The Commemoration of the Day of the African Child is rooted in the urgency for quality, accessible and equitable education as a human right for all persons irrespective of their race, gender, class or social status. The deprivation of which becomes a violation against one’s human rights.

In many African countries, access to affordable and quality education remains limited for many children, especially girl child.  With a number of societies still viewing the girl child as an irrelevant gender that can only be used to generate wealth for the family thus many are married off at an early age into other  families and after all  the sooner this happens, the better. Such abhorrent ideas usually occur as a result of the patriarchal cultural traditions that uphold the interests of men over those of women. This, in itself, is a form of Sexual Gender Based Violence (SGBV) and for that,  the Sexual Reproductive Health and Rights (SRHR) Alliance and all its member organisations  continue to advocate against it in a bid to  level the plane for both girls and boys. 

Access to justice for survivors of sexual and gender-based crimes including child marriages, sexual harassment  among others is crucial to protect and assist them, and to prevent its recurrence. Despite the existence of a strong legal framework for responding to the threat and incidence of SGBV, many societies are still characterized by high levels of violence against women and girls, a problem that is becoming normalized and remains under-reported.

Why must we continue to  prioritize  access to justice?

The Government of Uganda recognizes that addressing SGBV especially among women and girls is not only a human right issue but also paramount for economic growth of the country. To this end, the country is a signatory to a number of   international frameworks including: The United Nations’ 1993 Declaration on the Elimination of Violence Against Women; Convention on the Elimination of Discrimination against Women (CEDAW) and Convention on Rights of the Child (CRC). These frameworks recognize the responsibility of the state to secure and address the rights of women and recognizes that violence against women is gender-based, emphasizing the that it goes beyond the private problems of individual victims.

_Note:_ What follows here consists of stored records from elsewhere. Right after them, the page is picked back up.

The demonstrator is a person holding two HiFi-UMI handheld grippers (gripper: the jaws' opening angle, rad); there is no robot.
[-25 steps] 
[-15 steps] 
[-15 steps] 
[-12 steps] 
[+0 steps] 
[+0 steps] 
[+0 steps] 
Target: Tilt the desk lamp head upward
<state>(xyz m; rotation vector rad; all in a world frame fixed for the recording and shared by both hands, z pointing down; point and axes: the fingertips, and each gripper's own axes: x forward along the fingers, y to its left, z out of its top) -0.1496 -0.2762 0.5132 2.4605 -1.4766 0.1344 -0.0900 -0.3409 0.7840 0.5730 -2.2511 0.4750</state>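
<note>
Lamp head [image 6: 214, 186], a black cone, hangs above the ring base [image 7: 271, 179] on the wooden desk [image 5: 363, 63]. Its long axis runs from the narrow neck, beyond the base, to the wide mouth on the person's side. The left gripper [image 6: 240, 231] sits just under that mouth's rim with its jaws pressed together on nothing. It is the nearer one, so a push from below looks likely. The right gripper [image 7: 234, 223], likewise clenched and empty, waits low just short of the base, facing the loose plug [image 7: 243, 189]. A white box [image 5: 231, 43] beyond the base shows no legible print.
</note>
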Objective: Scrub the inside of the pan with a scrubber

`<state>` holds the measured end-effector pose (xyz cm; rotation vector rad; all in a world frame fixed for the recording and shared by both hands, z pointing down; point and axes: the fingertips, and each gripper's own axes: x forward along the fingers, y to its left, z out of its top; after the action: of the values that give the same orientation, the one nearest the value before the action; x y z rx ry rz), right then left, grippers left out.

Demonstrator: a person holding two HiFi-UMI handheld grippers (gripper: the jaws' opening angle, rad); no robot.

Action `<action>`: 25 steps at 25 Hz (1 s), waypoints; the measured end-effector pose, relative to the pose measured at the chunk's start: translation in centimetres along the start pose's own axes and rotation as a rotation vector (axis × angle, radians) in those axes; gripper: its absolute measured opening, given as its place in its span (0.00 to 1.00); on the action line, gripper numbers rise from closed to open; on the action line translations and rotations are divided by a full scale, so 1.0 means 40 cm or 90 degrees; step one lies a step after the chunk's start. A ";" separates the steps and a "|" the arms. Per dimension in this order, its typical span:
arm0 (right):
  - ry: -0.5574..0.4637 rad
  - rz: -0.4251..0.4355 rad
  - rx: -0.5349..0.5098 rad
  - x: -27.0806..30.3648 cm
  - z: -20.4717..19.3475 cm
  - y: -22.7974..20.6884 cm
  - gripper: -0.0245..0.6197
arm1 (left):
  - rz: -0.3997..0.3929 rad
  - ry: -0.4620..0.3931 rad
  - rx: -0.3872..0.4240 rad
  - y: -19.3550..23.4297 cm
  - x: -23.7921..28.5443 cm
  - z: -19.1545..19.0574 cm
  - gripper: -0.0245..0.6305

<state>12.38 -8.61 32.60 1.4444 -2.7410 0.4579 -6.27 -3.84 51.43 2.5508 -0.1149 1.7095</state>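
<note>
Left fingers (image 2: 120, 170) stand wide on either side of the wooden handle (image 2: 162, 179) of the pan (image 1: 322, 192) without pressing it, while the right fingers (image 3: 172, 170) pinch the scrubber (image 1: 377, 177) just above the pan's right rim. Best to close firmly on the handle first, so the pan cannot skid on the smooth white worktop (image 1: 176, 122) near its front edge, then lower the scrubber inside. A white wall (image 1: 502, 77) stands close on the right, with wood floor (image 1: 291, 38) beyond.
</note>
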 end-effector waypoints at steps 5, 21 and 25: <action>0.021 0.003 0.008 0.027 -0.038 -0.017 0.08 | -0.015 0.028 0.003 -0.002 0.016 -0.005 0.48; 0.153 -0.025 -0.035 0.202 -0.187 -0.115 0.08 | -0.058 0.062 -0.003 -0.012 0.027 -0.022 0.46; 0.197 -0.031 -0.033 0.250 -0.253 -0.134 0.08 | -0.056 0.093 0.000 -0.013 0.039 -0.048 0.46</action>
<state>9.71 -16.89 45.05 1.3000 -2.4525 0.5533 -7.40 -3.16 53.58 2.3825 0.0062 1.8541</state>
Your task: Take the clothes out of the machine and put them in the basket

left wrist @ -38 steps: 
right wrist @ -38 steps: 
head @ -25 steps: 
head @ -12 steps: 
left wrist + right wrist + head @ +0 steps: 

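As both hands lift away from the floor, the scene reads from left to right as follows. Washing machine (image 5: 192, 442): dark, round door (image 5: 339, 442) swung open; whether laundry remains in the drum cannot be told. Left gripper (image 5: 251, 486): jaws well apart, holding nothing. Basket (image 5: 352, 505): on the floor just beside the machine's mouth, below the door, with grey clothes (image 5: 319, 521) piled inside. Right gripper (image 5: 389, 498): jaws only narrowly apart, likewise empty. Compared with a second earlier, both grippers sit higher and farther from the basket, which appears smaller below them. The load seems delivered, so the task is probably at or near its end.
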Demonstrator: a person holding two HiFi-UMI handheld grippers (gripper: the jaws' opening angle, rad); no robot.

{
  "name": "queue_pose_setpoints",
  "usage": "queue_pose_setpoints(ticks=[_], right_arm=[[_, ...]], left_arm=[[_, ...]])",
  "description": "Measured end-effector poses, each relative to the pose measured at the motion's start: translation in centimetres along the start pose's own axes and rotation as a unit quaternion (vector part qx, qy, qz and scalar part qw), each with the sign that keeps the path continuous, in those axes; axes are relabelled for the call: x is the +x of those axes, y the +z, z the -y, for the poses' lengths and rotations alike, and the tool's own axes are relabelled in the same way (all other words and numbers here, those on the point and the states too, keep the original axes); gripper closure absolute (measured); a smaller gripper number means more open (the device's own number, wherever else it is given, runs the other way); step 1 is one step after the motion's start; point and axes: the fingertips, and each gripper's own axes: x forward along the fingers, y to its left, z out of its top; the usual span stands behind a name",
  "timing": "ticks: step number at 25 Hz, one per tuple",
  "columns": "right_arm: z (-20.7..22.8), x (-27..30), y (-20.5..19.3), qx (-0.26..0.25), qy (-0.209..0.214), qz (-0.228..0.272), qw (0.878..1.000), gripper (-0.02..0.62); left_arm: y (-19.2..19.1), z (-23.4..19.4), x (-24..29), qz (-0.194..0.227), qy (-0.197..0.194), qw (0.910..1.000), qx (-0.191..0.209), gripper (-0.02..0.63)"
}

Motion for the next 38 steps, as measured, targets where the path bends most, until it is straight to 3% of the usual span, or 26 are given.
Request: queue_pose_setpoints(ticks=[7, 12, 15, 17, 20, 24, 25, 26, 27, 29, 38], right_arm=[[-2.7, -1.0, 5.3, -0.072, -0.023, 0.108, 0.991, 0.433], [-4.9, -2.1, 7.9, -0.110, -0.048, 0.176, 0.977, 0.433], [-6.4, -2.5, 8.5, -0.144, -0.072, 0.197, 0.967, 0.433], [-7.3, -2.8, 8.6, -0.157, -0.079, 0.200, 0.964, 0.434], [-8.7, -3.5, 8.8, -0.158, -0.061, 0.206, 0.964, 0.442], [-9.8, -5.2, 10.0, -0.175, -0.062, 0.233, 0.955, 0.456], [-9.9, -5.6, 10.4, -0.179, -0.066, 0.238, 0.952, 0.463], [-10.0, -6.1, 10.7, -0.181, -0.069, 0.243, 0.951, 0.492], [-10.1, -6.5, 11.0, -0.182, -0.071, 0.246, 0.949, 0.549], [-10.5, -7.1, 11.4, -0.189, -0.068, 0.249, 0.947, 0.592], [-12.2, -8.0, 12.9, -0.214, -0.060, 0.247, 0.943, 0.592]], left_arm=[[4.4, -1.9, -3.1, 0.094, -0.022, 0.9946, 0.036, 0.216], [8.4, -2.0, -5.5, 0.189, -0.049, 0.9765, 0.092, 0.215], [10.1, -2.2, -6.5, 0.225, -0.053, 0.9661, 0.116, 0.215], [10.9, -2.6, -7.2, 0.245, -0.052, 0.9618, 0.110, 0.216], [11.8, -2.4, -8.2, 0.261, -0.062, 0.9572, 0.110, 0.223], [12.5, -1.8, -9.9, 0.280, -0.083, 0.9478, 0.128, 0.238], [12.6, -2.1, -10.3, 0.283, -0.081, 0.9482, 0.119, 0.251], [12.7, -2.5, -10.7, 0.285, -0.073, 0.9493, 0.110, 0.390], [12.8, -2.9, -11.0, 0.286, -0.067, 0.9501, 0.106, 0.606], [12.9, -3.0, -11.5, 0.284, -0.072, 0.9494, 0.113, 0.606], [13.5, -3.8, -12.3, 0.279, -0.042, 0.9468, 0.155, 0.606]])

According to the 2020 Annual Police Crime Report, a total of 16,257 persons were victims of Sex Related crimes, out of whom, 14,320 were female juveniles. These cases were exacerbated by the COVID19 preventive measures of closing down schools which have proven to be a more safer environment for the girl child.  ,

As the SRHR Alliance, we are continuously making efforts towards increasing access to justice through formal and informal channels by young people , regardless of their gender. This is being achieved through the implementation of the Strengthening Community-led Redress (SCR) project that is being funded by the International Development Law Organisation (IDLO) and is being implemented together with Reach A Hand Uganda, Restless Development and Centre for Health, Human Rights and  Development in Tororo, Busia and Butaleja districts.

Through the SCR, the SRHR Alliance is enhancing access to justice among adolescent girls and young women by strengthening linkages and collaborations between formal and informal justice systems  through the SGBV Community Response Agents (CRAs) who are empowered  in identifying and reporting SGBV cases. The CRAss diversely include young people (peer educators), cultural leaders, youth leaders, parents and community leaders within their different capacities.

This year’s Day of the African Child 2021 is being celebrated under the theme; “30 years after the adoption of the Charter: accelerate the implementation of Agenda 2040 for an Africa fit for children

The charter is concerned with access to universal free primary education for every child in Africa which goes hand in hand with agenda 2040 (Launched by the ACERWC in 2016) : Fostering an Africa fit for children. The main objective of the agenda is to restore the dignity of the African child through assessing the achievements and challenges faced towards the effective implementation of the African Children’s Charter.

As we celebrate this year’s Day of the African Child, we call upon you to join the movement to fight against SGBV in our communities so that all children can access quality education and realize their full potential  through;

  1. The Ministry of Education and Sports continue making a school a safer place that equips children with the primary building blocks that will enrich their lives
  2. The Ministry of Gender Labor and Social Development to expedite the implementation of the National Parenting Guidelines that are aimed at making homes safer places and free of any form of violence.
  3. The Justice and Law Sector Organisations strengthen community SGBV response systems for access to justice among adolescent girls and young women
  4. Strengthening existing avenues and addressing barriers that affect the availability, acceptability, affordability, and quality of formal and informal channels upon which adolescent girls and young women could effectively access SGBV justice-related services
  5. Building capacity of young women leaders to have collective voice and actions on SGBV injustices, ability to effectively engage duty bearers and support SGBV survivors among adolescent girls and young women to access justice.